Integrate into the workplace
We are most likely to act ethically when ethics is woven into the fabric of our lives and work. We are least likely to act ethically when we have to stop what we were doing and pick up a new task that feels like busy-work or a barrier to accomplishing our purpose. The ethics practices that are now part of public health research are criticized by some as too often having such a feel. Ideally, we would practice public health more ethically by incorporating ethical steps and considerations in our existing policies and processes rather than creating a separate bureaucracy. I hold out hope that people will actually look forward to ethical decision-making in the practice of public health because it gives them an opportunity to interact with others over topics they care about deeply.
Keep the main goal in mind
Choosing among several options for action-each of them flawed-can lead to paralysis.
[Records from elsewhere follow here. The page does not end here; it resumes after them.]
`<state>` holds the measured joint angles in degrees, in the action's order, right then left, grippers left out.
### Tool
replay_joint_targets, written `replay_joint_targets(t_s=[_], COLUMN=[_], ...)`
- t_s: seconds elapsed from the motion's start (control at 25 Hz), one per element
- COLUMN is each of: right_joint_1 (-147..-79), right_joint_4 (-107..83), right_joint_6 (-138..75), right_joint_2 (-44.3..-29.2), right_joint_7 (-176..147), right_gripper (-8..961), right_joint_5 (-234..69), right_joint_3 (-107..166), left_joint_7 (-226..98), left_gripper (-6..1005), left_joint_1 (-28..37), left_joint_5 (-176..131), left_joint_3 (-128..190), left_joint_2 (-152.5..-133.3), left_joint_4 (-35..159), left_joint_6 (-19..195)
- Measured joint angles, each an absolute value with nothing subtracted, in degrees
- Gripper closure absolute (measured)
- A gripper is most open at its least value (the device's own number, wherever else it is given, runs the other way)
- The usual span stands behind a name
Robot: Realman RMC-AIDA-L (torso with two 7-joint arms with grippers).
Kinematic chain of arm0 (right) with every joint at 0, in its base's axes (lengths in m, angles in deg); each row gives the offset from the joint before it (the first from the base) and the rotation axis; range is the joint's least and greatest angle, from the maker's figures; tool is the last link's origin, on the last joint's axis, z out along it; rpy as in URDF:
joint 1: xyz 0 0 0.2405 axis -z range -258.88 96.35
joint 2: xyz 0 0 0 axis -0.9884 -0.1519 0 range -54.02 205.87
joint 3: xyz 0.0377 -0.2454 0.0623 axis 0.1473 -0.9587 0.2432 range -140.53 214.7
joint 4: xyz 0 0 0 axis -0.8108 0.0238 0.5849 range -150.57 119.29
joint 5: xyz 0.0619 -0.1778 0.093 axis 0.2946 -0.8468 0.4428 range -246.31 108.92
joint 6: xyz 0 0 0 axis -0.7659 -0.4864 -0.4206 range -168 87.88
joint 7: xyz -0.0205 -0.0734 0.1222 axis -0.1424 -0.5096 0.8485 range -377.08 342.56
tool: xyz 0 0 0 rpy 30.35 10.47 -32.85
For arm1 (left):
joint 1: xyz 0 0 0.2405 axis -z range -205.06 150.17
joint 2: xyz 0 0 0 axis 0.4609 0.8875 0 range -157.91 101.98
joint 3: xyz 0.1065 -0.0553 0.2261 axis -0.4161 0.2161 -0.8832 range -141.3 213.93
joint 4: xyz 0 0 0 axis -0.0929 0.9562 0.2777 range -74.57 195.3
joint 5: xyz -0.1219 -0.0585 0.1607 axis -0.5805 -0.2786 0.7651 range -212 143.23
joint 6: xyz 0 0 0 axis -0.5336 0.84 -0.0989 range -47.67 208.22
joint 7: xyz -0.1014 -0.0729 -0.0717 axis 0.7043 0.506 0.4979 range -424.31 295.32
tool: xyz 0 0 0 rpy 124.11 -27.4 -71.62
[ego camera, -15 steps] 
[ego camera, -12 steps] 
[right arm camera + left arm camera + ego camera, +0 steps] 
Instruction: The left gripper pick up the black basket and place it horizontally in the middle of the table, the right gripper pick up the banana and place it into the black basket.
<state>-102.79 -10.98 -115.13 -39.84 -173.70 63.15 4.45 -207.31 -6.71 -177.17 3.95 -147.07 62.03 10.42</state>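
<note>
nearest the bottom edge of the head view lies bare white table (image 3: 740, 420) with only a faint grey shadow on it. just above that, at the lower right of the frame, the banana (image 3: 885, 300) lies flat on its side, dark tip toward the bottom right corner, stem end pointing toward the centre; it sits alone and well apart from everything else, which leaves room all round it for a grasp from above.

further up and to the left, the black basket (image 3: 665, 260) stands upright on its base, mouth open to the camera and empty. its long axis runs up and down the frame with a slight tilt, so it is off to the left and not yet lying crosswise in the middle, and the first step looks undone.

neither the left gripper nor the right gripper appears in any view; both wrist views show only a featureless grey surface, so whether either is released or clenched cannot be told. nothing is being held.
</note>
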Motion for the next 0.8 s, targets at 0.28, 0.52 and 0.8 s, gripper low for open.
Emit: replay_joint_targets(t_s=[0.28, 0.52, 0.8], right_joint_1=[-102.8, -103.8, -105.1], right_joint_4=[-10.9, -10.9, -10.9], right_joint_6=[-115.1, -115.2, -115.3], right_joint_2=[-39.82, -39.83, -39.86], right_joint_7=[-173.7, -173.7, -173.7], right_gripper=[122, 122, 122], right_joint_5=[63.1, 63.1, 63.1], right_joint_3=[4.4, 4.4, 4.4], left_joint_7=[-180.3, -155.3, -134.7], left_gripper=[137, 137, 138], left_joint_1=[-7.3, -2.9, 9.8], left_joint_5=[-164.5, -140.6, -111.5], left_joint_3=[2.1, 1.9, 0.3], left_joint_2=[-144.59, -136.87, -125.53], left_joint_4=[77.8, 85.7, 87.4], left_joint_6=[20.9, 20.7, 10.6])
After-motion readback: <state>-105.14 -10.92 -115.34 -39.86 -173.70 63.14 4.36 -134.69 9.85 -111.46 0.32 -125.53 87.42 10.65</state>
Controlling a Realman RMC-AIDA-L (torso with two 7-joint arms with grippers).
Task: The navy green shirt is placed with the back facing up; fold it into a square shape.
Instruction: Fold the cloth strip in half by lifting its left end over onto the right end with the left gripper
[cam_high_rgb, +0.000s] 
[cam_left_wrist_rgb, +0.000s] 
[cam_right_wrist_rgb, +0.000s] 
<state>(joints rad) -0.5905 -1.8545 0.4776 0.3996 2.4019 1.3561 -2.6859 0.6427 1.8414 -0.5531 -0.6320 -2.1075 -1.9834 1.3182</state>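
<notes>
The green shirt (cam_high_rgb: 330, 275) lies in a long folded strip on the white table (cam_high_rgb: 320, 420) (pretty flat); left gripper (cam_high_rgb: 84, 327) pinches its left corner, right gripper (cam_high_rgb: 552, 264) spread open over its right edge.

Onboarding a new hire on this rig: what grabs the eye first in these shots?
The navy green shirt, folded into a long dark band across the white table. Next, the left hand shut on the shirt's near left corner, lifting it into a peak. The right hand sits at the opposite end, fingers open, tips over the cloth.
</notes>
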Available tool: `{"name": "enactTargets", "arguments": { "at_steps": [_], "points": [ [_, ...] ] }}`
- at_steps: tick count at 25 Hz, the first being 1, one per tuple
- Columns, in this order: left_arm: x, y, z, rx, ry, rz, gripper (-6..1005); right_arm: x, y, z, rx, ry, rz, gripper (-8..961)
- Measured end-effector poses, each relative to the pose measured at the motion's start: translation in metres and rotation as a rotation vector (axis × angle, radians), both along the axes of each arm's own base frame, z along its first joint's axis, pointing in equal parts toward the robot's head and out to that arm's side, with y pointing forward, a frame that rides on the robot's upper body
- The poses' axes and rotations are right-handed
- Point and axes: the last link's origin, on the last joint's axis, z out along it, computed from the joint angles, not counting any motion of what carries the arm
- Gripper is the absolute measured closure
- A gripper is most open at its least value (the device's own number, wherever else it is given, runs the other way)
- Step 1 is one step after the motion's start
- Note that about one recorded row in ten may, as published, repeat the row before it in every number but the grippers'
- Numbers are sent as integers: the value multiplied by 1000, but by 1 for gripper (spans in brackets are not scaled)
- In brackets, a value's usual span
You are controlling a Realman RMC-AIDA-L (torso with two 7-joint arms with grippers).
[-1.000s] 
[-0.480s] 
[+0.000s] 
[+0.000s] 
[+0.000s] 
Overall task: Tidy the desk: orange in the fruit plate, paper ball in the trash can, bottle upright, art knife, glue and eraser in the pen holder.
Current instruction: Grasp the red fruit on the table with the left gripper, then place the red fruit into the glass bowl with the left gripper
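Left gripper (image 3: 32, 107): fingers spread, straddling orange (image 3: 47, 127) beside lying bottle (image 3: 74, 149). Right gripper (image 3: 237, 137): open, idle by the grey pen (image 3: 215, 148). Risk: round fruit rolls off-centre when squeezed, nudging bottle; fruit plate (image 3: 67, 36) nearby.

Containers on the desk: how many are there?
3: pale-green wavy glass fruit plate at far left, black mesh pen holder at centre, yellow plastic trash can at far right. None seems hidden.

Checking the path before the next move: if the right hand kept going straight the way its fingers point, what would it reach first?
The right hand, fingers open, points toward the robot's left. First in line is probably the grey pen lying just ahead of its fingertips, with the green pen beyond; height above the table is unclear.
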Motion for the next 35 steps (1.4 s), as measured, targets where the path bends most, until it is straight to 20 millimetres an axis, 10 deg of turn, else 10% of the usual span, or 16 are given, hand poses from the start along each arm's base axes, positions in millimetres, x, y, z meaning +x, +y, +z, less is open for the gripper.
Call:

One goal important to remember is that we are not looking for the "right" answer but one that is morally defensible. When we make a tough decision, are we able to say with sound ethical reasoning why we made the decision we did? It is also important to remember that our goal is not an ethics bureaucracy or even an ethics scholarship. Our goal is health with justice and justice through health. Our deliberations on ethics are worth nothing if they do not move us toward this goal.